Task brief >>
Print the lines in the listing below starting at the line with "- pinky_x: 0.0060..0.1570" and ending at the line with "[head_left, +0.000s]", both included. Reproduce them exactly and omit every picture.
___ Records to process ___
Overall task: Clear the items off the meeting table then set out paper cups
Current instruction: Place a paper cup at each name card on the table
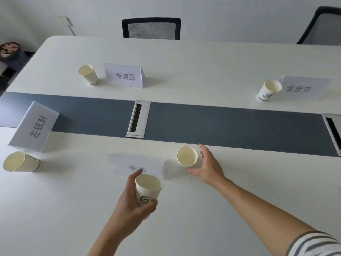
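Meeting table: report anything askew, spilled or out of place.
Nothing spilled or damaged. Four paper cups stand upright by name cards. One oddity: the left-end name card sits turned sideways across the grey strip's edge. The left hand holds a fifth cup.

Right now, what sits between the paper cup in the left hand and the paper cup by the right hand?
In the head view, only the corner of a white folded name card and bare white table lie between the held cup and the standing cup.
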Demonstrator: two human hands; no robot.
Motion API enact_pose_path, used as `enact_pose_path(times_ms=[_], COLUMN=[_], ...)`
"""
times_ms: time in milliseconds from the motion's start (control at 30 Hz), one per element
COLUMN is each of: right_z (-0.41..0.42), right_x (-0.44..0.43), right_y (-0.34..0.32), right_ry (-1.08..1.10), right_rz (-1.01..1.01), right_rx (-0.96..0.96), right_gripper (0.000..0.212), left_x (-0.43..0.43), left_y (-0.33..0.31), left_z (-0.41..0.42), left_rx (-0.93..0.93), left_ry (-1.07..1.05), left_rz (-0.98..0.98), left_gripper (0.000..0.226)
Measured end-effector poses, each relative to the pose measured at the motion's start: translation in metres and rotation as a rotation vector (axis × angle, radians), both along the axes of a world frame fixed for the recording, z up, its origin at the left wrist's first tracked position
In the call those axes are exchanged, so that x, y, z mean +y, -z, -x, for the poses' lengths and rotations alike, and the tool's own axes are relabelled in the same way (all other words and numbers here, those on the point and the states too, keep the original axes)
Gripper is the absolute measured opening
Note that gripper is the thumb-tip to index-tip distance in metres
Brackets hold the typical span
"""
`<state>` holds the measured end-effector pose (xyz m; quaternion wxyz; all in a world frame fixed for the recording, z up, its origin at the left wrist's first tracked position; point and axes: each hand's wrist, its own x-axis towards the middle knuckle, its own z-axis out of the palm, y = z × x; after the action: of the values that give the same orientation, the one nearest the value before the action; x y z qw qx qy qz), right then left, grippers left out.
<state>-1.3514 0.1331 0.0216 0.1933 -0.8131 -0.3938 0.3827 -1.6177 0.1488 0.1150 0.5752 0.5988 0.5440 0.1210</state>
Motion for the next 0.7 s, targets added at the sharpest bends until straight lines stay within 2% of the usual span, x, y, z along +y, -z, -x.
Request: enact_pose_path(times_ms=[67,133,233,267,400,567,700], right_z=[-0.005,-0.006,0.000,0.003,0.015,0.019,0.022], right_x=[-0.015,-0.034,-0.067,-0.079,-0.128,-0.198,-0.273], right_y=[-0.014,-0.035,-0.072,-0.083,-0.117,-0.135,-0.147], right_ry=[0.061,0.142,0.217,0.216,0.190,0.317,0.488], right_rz=[-0.071,-0.160,-0.224,-0.232,-0.237,-0.317,-0.389], right_rx=[-0.047,-0.025,0.181,0.267,0.503,0.504,0.523], right_gripper=[0.082,0.054,0.017,0.012,0.021,0.010,0.013], left_x=[-0.001,-0.004,-0.017,-0.023,-0.054,-0.099,-0.139], left_y=[-0.005,-0.011,-0.018,-0.020,-0.034,-0.047,-0.053], left_z=[-0.007,-0.015,-0.029,-0.035,-0.058,-0.073,-0.076], left_rx=[0.015,0.016,0.001,-0.005,-0.054,-0.101,-0.108], left_ry=[0.090,0.180,0.316,0.362,0.519,0.622,0.726], left_rz=[-0.038,-0.080,-0.167,-0.205,-0.320,-0.368,-0.406], left_gripper=[0.084,0.086,0.088,0.089,0.088,0.081,0.058])
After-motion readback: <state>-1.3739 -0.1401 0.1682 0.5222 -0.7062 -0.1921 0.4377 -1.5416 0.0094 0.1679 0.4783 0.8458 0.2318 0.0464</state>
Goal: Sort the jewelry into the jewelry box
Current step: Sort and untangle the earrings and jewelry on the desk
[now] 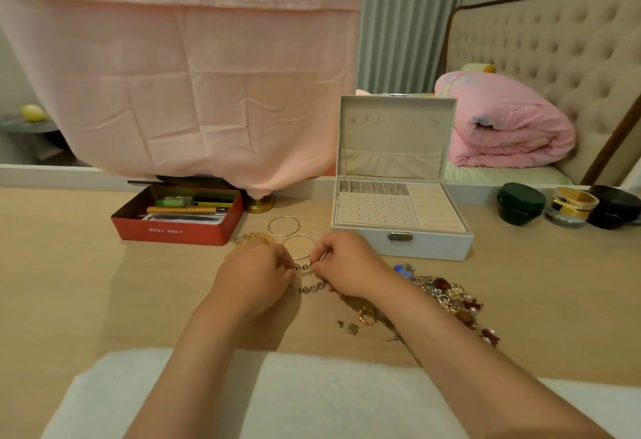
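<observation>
A white jewelry box [399, 242] stands open on the wooden table, its lid upright and its cream compartments holding nothing. In front of it my left hand [256, 273] and my right hand [347, 265] both pinch a dark beaded bracelet [310, 287], which loops down between them. Two thin gold bangles [283, 226] and a yellow beaded bracelet [255, 237] lie just beyond my hands. A tangled pile of jewelry [447, 296] lies to the right of my right forearm. A gold ring [367, 315] and small earrings [348, 327] lie near it.
A red tin [177, 230] with pens stands at the left. Three cosmetic jars [569, 207] stand at the right. A pink cloth [180, 74] drapes over the mirror behind. A white towel [312, 400] covers the table's near edge.
</observation>
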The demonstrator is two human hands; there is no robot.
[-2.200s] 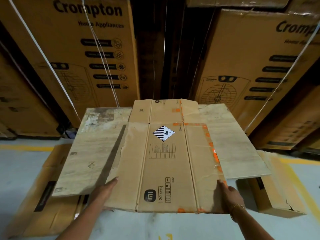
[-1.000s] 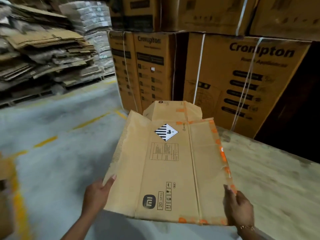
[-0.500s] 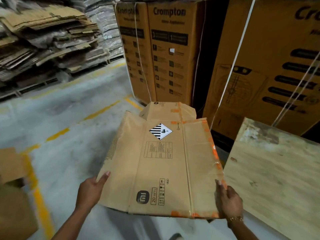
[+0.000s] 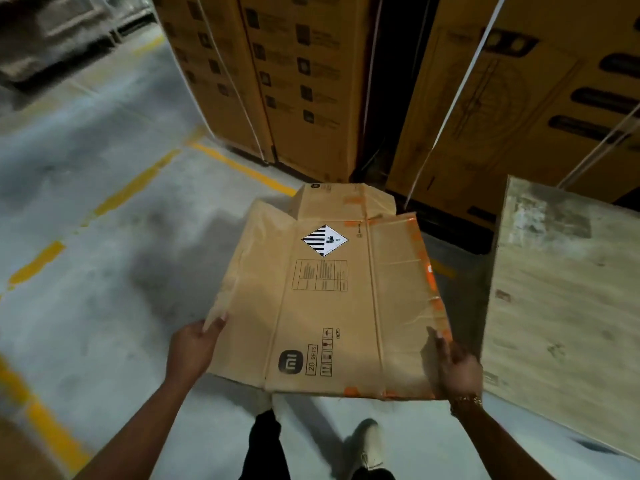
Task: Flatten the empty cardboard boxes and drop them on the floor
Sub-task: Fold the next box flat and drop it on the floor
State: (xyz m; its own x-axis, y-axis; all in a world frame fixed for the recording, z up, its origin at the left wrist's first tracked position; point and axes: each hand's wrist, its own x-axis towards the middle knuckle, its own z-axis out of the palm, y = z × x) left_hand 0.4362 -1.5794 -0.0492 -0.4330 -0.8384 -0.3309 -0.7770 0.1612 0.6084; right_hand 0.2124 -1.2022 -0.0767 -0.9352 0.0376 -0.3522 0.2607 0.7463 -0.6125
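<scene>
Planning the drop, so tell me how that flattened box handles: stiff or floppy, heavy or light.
Probably light: left hand and right hand hold the box by its near corners alone. Likely folds along its creases; the far flap kinks up. Its crumpled taped edge may tear.

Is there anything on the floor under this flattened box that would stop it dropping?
Nothing visible does. The flattened box, gripped by left hand and right hand, hangs over concrete floor that is bare around it. The person's shoe is below its near edge; the wooden board stands to its right.
</scene>
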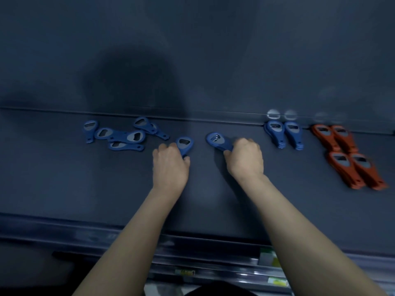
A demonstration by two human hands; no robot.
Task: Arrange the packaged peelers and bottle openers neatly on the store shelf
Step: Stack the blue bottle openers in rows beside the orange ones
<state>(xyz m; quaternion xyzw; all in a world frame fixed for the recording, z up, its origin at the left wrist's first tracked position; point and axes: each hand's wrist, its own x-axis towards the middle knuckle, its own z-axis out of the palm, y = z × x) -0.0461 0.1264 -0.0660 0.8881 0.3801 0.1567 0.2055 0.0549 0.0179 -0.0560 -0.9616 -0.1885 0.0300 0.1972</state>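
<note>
On the dark shelf, my left hand grips the handle of a blue bottle opener whose head points away from me. My right hand is closed on the handle of a small stack of blue bottle openers, heads tilted to the left. A loose, scattered pile of blue openers lies to the left near the back. Two neat stacks of blue openers stand at the back right. Further right lie orange openers in tidy stacked rows.
The shelf's back wall rises just behind the openers. The front edge rail runs below my forearms, with price labels and packaged goods on the shelf below.
</note>
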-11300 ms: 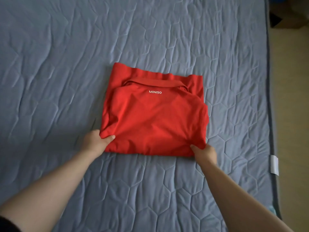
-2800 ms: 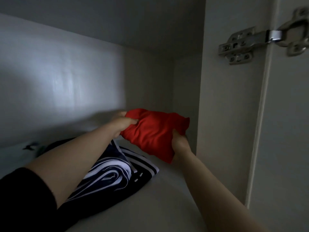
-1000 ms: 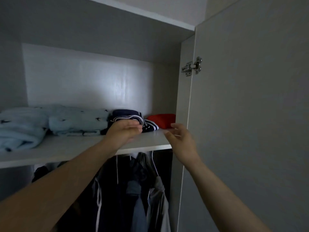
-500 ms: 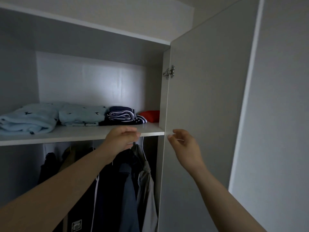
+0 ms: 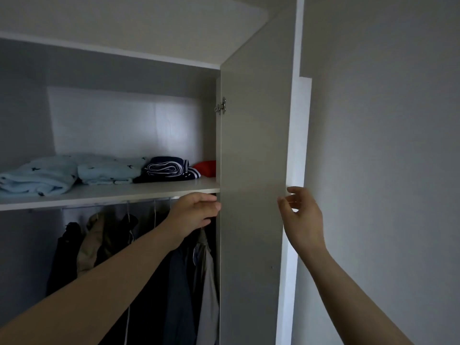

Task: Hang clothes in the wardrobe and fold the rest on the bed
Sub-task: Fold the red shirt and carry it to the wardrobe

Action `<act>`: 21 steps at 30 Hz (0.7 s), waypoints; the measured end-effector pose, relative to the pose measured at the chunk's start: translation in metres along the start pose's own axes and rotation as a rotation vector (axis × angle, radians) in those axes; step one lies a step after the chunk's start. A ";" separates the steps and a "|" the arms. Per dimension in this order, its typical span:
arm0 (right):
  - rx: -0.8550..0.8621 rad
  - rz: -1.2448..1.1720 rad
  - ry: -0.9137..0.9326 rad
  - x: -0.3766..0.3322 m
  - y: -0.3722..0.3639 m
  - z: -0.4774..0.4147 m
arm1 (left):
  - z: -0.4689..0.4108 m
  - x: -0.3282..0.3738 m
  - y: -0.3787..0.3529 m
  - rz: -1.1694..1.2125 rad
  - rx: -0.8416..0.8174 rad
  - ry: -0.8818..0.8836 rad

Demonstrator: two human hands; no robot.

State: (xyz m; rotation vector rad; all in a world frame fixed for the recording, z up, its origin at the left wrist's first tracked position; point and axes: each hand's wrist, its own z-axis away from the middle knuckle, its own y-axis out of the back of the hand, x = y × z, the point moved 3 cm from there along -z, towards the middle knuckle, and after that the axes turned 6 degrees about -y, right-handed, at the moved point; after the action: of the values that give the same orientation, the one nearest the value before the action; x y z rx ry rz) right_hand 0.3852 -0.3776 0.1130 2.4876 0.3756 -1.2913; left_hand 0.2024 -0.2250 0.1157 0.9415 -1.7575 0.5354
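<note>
The folded red shirt (image 5: 206,167) lies at the right end of the wardrobe shelf (image 5: 109,195), partly hidden by the open wardrobe door (image 5: 251,195). My left hand (image 5: 196,212) hovers just below the shelf's front edge, fingers loosely curled, holding nothing. My right hand (image 5: 300,215) is at the door's outer edge, fingers relaxed and slightly spread, its fingertips close to or touching that edge.
A navy striped folded garment (image 5: 166,169) and light blue folded clothes (image 5: 74,171) share the shelf. Dark jackets (image 5: 159,270) hang on the rail below. A grey wall (image 5: 385,170) stands to the right of the door.
Both hands have drawn back from the shelf with the red shirt left there. The view has pulled back, and my right hand has shifted right to the door's outer edge.
</note>
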 end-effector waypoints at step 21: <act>-0.219 0.029 0.073 -0.011 -0.079 0.036 | 0.031 -0.036 0.057 -0.009 0.112 0.113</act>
State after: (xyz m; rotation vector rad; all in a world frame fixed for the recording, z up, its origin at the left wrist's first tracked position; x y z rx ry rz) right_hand 0.3235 -0.3197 0.0902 2.3504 0.4701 -1.0875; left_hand 0.1450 -0.2015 0.0750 0.9770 -1.6354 0.6743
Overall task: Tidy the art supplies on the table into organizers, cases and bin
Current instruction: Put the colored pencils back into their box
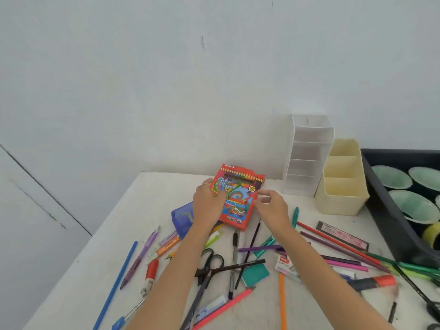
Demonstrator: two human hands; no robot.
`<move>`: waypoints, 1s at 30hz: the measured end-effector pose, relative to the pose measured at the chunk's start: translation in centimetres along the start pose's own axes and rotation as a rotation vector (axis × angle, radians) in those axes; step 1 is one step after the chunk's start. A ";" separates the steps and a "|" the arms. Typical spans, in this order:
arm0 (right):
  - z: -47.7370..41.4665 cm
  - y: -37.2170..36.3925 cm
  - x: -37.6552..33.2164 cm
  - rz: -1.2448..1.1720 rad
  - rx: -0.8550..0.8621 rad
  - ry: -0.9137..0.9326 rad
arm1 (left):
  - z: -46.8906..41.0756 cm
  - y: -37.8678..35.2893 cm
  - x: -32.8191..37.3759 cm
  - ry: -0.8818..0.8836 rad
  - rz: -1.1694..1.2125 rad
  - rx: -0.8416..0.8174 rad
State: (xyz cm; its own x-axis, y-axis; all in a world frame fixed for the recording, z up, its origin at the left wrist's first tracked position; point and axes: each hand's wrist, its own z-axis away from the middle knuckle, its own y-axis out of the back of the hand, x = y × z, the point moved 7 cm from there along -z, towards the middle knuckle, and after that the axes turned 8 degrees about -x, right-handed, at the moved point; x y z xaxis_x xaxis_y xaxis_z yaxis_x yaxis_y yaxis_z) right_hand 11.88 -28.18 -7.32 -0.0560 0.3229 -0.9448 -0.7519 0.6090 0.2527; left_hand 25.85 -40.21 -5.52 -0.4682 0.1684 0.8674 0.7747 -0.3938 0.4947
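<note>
Red cardboard colour-pencil box point(238, 206) was held left of the cream plastic three-slot organizer point(342, 186), left hand point(209, 203) gripping its far edge, right hand point(271, 208) pinching the organizer-side edge; top flap looked open, so tipping risked spilling pencils.

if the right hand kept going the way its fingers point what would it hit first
The red colour pencil box. The right hand points up and to the left, with its fingertips right at the box's right edge, perhaps already touching it; depth is hard to judge.
</note>
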 end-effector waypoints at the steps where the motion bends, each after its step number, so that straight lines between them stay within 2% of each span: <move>1: -0.4 -0.3 0.1 -0.017 -0.009 -0.008 | -0.6 -0.5 -0.4 0.009 -0.064 -0.027; 4: -1.4 -0.9 0.4 -0.056 -0.001 -0.034 | -2.5 -1.6 -2.2 0.030 -0.124 -0.076; 10: -1.0 -0.9 0.0 -0.099 0.057 -0.002 | -2.6 -0.8 -1.9 0.015 -0.008 -0.072; 14: 1.5 -1.4 -0.9 -0.320 -0.015 -0.022 | -0.9 1.1 -0.7 -0.057 -0.001 -0.061; 17: 4.6 -1.8 -1.9 -0.462 -0.119 -0.013 | 1.2 2.6 0.6 -0.102 -0.111 -0.091; 21: 9.0 -2.1 -2.2 -0.545 -0.225 0.039 | 5.0 3.0 1.5 -0.162 -0.365 -0.262; 24: 12.4 -2.1 -0.9 -0.585 -0.216 0.033 | 8.7 3.0 1.2 -0.229 -0.508 -0.370; 30: 19.3 -3.2 2.3 -0.643 -0.217 0.033 | 14.8 3.1 -0.9 -0.325 -0.568 -0.397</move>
State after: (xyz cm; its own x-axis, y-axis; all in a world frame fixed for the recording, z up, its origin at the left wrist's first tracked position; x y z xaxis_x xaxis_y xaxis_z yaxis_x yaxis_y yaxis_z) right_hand 26.80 -15.37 -6.30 0.4293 -0.0788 -0.8997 -0.7569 0.5122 -0.4060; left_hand 34.91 -28.19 -3.99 -0.5532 0.6750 0.4883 0.2127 -0.4522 0.8662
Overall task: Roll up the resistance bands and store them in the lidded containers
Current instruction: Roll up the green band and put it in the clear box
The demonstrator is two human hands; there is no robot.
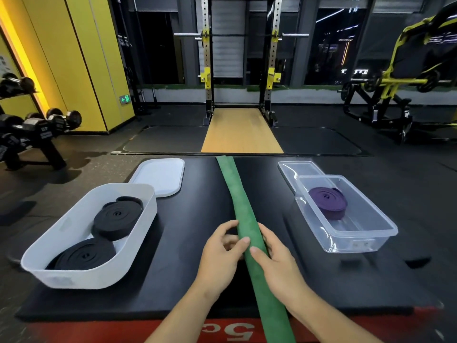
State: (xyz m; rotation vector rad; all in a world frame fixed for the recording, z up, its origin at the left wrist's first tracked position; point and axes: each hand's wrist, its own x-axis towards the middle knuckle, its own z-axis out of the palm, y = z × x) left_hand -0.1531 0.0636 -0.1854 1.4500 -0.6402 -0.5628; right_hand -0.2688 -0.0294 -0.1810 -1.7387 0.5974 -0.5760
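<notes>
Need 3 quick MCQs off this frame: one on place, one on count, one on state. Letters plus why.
1. Where is the purple band?
A) on the floor
B) in the clear container on the right
C) on the dumbbell rack

2. How many black rolls lie in the white bin?
A) one
B) two
C) four

3. What state is the green band in?
A) rolled and stored
B) unrolled, stretched lengthwise, held
C) knotted in a ball

Answers:
1 B: it sits coiled inside the see-through tub.
2 B: two coils show, one behind the other.
3 B: it runs long down the middle, and the left hand and right hand grip it.
</notes>
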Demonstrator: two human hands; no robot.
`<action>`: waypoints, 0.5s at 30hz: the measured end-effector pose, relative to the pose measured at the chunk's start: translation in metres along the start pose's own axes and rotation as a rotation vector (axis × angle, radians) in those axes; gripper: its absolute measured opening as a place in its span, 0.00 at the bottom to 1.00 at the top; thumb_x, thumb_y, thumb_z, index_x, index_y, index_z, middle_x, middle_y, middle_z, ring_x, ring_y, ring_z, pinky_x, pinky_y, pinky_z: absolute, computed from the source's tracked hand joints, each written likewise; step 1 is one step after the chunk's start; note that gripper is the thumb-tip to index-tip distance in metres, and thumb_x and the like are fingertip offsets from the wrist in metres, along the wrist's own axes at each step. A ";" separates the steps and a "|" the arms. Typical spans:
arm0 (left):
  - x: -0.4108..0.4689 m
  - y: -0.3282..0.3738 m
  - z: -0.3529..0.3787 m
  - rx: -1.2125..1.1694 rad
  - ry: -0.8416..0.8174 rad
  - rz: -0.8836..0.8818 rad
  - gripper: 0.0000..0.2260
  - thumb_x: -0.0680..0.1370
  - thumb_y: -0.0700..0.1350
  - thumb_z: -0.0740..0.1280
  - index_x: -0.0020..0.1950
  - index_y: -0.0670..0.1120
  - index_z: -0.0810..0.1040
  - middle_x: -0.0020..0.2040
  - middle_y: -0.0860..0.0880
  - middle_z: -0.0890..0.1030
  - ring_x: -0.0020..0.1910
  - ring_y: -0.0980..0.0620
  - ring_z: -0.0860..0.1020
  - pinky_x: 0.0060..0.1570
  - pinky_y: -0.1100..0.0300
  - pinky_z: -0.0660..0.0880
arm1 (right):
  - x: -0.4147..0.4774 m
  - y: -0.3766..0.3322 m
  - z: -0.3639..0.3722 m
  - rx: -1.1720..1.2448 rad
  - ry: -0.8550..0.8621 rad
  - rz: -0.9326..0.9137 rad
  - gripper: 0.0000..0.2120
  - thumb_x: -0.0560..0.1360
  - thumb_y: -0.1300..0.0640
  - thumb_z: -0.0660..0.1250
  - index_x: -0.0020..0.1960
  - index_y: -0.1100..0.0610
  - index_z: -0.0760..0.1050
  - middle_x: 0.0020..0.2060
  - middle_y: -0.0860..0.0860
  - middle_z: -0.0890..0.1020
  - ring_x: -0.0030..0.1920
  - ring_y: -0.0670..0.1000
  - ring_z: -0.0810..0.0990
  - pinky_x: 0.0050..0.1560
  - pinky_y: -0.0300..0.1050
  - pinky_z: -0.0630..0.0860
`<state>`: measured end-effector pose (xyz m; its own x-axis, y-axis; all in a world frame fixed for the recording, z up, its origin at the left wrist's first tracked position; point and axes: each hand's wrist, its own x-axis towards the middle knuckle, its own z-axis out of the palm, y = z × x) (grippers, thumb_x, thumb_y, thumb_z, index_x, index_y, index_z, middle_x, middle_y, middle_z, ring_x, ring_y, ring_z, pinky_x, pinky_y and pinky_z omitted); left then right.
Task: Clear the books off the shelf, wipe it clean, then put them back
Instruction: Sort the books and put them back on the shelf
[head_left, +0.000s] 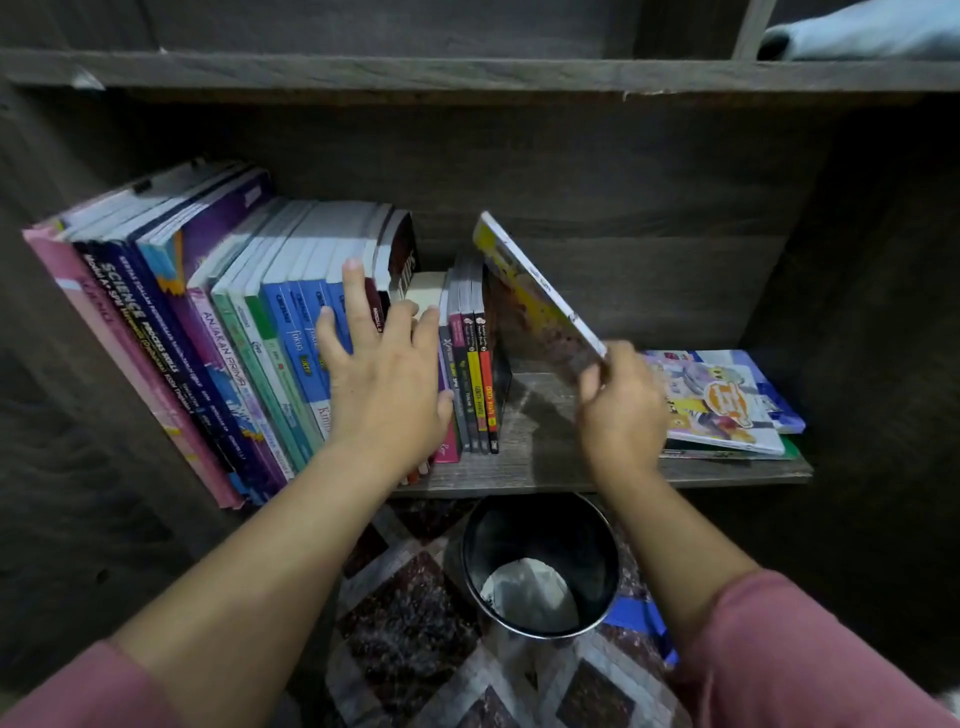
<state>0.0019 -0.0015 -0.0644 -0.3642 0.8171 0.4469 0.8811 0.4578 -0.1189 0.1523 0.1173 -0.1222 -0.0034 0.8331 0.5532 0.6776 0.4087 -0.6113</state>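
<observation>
A row of upright books (218, 332) fills the left half of the dark wooden shelf (540, 467). My left hand (384, 374) lies flat with spread fingers against the spines near the row's right end. Beside it stand a few thin books (475, 374) with red, yellow and black spines. My right hand (618, 410) grips the lower corner of a thin yellow book (535, 291), tilted above the shelf just right of those thin books. A small pile of flat picture books (722, 405) lies on the shelf's right end.
A black round bin (540, 566) with white paper in it stands on the patterned carpet (410, 634) under the shelf. The cupboard's dark side walls close in left and right. Above, an upper shelf board (467, 73) carries a pale blue cloth (872, 31).
</observation>
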 end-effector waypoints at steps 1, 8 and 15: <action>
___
Answer to the exercise >>
  - pinky_x: 0.0060..0.1570
  - pinky_y: -0.1100..0.0300
  - pinky_z: -0.0660..0.0880
arm1 (right):
  - x: -0.4147..0.4774 m
  - y: -0.3766..0.3322 m
  - z: -0.3639..0.3722 m
  - rx: -1.1720..1.2448 rad
  - ry: -0.8550..0.8621 rad
  - rz: -0.9326..0.9137 rad
  - gripper: 0.0000..0.2120
  - thumb_x: -0.0560..0.1360
  - thumb_y: -0.1300..0.0640
  - thumb_z: -0.0660..0.1250
  - index_x: -0.0020..0.1960
  - index_y: -0.1100..0.0610
  - index_z: -0.0760..0.1050
  - middle_x: 0.0020..0.2060
  - middle_y: -0.0860..0.0860
  - middle_z: -0.0890..0.1020
  - ring_x: -0.0030..0.1920
  - ring_y: -0.0670..0.1000
  - ring_z: -0.0810..0.0990
  - pinky_x: 0.0050..0.1560
  - pinky_y: -0.0300..0.1050
  - pinky_z: -0.0630..0.0860
`<state>`: measured end-effector pose (xyz m; its own x-axis, y-axis; all in a world frame fixed for the recording, z up, its origin at the left wrist's first tracked position; point and axes: each hand's wrist, its own x-axis towards the middle knuckle, its own z-axis out of the palm, y = z × x) (grippers, thumb_x, thumb_y, thumb_z, index_x, index_y, index_z, middle_x, middle_y, middle_z, ring_x, ring_y, ring_z, pinky_x, pinky_y and pinky_z omitted); left then right.
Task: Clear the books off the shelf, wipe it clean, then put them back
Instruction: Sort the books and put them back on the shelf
[head_left, +0.000s] 

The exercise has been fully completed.